Stephen Koneman, 22, and Jason McLachan, 21, both of Chicago, appeared before reporters at the U.S. Embassy following their release on Sunday.
In taped remarks broadcast earlier Tuesday, Koneman said he and McLachan were in a canoe in the Amazon last October when they were captured by the Colombian Revolutionary Armed Forces, a leftist rebel group.
Koneman said he and McLachan, friends since high school, are geographers, but that apparently the guerrillas thought they were CIA agents.
″They always treated us well, although they had their suspicions about what kind of work we were doing. But talking with them we wiped out their doubts and they saw that we were innocent.″
The two men were released on Sunday to Bishop Jose Luis Serna Alzate in southern Caqueta state, the U.S. Embassy said Tuesday in a news release.
″They (the guerrillas) told us that we should stay calm and that nothing was going to happen to us,″ Koneman said in Spanish when interviewed by the Colombian radio chain RCN.
The two young men left last June on what was intended to be a six-month trip through Latin America.
Both were senior students in geography, Koneman at the University of Wisconsin-Madison and McLachan at Columbia University in New York.

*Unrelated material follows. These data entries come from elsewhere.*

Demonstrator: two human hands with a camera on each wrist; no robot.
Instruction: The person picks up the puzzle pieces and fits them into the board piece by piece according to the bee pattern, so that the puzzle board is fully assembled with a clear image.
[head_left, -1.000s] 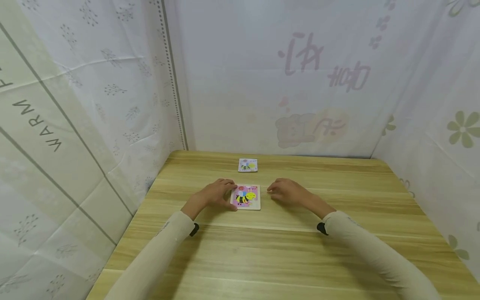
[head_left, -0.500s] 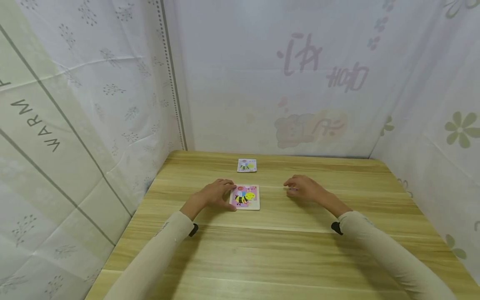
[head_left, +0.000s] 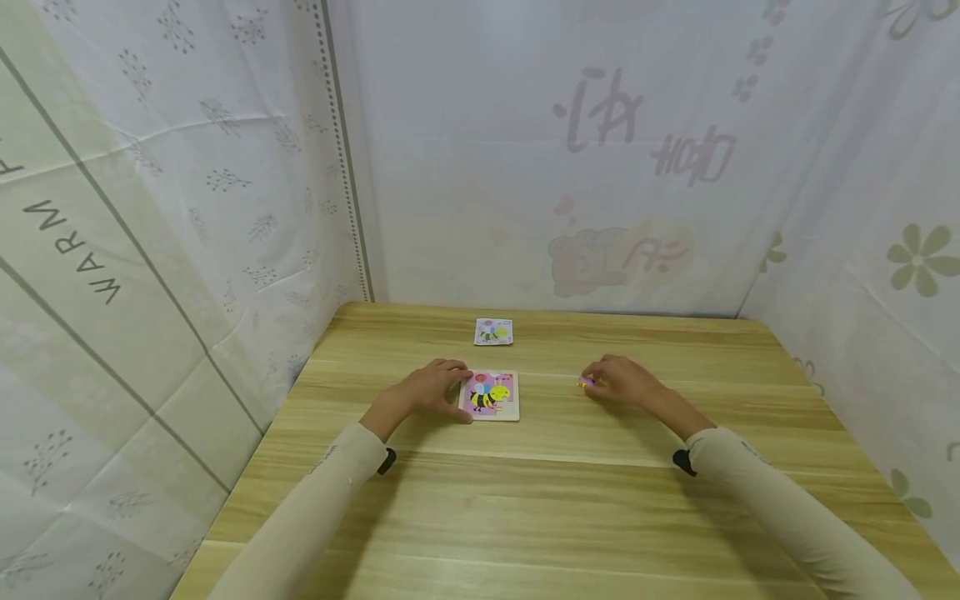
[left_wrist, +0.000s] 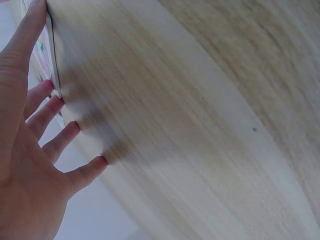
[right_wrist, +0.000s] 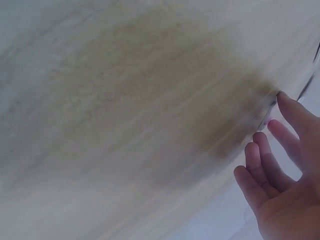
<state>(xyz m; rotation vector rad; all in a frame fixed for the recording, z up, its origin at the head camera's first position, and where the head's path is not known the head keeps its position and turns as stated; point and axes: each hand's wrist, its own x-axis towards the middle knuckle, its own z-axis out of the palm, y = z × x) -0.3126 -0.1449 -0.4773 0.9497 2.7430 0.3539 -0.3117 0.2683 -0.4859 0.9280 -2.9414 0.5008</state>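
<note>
A square wooden jigsaw puzzle (head_left: 511,412) with a bee picture lies flat on the table. Its lower right part shows bare pale wood. My left hand (head_left: 431,387) holds its left side, thumb at the near corner and fingers at the far one; the left wrist view shows the other fingertips (left_wrist: 104,160) on the tabletop. Off to the puzzle's right, my right hand (head_left: 624,382) pinches a small pink and yellow puzzle piece (head_left: 587,382) between thumb and fingers. In the right wrist view the piece (right_wrist: 268,116) is mostly hidden, close over the wood.
Beyond the puzzle lies a small picture card (head_left: 493,332) with the same bee. The wood-grain table (head_left: 480,517) ends at patterned cloth curtains (head_left: 480,167) at the back and on both sides.
My right hand has moved right, away from the puzzle, and the pink and yellow puzzle piece now shows at its fingertips. My left hand has stayed on the puzzle's left side.
</note>
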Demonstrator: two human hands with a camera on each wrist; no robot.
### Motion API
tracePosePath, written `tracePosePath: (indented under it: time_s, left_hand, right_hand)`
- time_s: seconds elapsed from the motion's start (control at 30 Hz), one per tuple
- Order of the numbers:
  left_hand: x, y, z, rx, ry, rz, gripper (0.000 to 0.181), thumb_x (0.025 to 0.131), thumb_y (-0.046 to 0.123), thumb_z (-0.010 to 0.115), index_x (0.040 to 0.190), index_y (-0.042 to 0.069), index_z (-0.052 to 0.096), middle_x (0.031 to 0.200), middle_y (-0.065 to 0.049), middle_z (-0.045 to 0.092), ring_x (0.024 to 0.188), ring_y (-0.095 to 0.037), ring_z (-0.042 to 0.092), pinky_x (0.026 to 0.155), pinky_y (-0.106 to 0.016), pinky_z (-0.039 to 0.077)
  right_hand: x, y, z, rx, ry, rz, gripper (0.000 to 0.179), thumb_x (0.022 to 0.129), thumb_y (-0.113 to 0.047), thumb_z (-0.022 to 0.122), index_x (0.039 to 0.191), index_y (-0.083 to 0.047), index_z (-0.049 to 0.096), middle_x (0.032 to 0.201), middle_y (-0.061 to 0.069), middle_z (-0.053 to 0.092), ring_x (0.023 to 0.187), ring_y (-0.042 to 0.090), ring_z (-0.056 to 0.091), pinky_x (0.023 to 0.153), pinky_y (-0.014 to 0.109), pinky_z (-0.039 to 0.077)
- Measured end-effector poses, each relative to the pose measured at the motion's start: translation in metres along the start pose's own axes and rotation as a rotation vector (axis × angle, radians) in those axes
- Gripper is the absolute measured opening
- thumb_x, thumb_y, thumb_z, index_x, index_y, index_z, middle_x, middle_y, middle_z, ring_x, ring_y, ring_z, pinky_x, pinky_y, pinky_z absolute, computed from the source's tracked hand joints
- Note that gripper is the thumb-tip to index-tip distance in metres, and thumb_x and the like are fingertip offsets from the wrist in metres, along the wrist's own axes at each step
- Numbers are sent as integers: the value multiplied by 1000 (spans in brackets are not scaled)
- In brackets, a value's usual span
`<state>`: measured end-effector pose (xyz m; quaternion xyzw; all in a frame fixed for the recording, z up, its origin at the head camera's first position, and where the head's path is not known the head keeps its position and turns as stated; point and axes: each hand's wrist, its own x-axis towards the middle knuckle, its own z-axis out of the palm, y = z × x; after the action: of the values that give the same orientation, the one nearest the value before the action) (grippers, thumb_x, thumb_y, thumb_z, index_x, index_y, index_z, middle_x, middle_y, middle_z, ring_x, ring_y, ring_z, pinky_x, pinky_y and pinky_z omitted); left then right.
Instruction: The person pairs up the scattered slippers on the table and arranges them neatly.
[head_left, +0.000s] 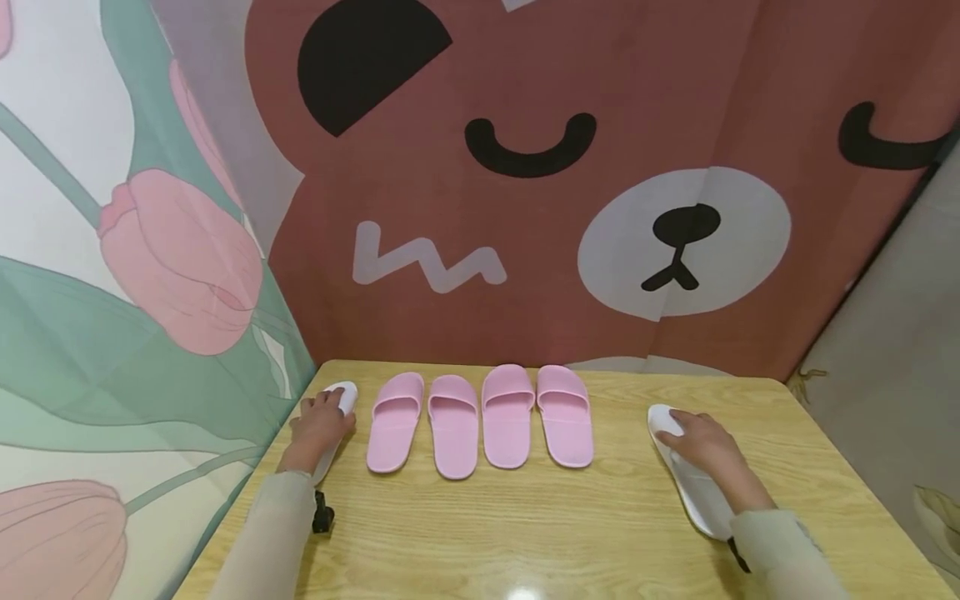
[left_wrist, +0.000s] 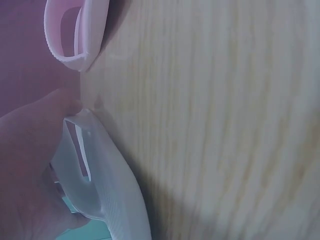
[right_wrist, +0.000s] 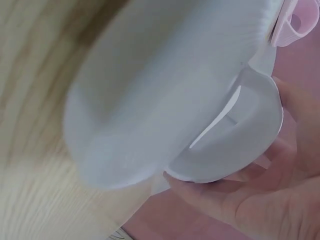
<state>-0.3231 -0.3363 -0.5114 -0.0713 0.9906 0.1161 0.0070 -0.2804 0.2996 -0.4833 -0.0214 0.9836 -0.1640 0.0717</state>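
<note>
At the table's left side my left hand [head_left: 321, 429] grips a white slipper [head_left: 348, 395] by its strap end, covering much of it. The left wrist view shows thumb and fingers around the strap of that white slipper [left_wrist: 120, 185], close over the wood. On the right, my right hand [head_left: 708, 450] holds another white slipper [head_left: 705, 504] by its strap, toe pointing away from me. In the right wrist view, this white slipper [right_wrist: 165, 100] appears tilted, the fingers [right_wrist: 205, 197] pinching the strap's edge. Whether either sole touches the table is unclear.
Several pink slippers, among them one at the left [head_left: 395, 429] and one at the right [head_left: 566, 421], stand in a row near the back edge of the wooden table [head_left: 525, 533]. Behind rises a bear-print curtain [head_left: 540, 217]; a tulip-print curtain [head_left: 180, 258] hangs left.
</note>
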Motion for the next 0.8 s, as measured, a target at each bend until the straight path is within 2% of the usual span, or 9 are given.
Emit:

In a statement Koneman read on behalf of himself and McLachan at the news conference, Koneman said they were captured Oct. 4, and not Oct. 8 as reported on the radio earlier in the day.
Professor Thomas Yuill, a University of Wisconsin-Madison researcher who frequently travels to Colombia, said following their abduction that the area where the men disappeared was ″a pretty inhospitable place, with yellow fever, political guerrilla camps, drug camps and a river that has a strong current, waterfalls and piranhas.″
Koneman said at the news conference:
″For the last 10 1/2 months, we lived with a group of guerrillas at various camps in the jungle. Throughout the ordeal, we were treated well, eating the same food as our captors and living in the same kinds of shelters.
″We were provided with books, writing material and a chess set to pass the time.
″We suffered no serious health problems and are currently in fine health as the doctor here at the embassy confirmed today.
″We wrote several letters, but had no way of knowing whether or not they were being delivered.
″In the final weeks, we marched toward the northwest through the jungles.
″During this time an FARC (Spanish acronym for Colombian Revolutionary Armed Forces) commander assured us the FARC was working toward our release, but would not specify what was being done.
″We took this news with some skepticism, and remained hopeful the ordeal would end well.″
Koneman said he and McLachan were delivered to Bishop Serne Alzate ″who underwent considerable risk on our behalf.″
He said the guerrilla organization’s decision to release them was ″on humanitarian grounds and no ransom was paid.″
Koneman, apparently refering to embassy warnings against making the jungle journey in the first place, said: ″We of course owe our most profound thanks and our humble apologies to everyone.″
He ended by saying, ″We will be traveling home in the next few days to be united with our families and friends in the United States.″
According to newspaper files in Madison, the two men said in a letter dated Sept. 22 that they were planning to canoe down the Putumayo River, which divides Colombia and Peru.
Chicago television station WLS said Tuesday that a letter sent by the two in May reached their parents in July, raising hopes then that they were still alive.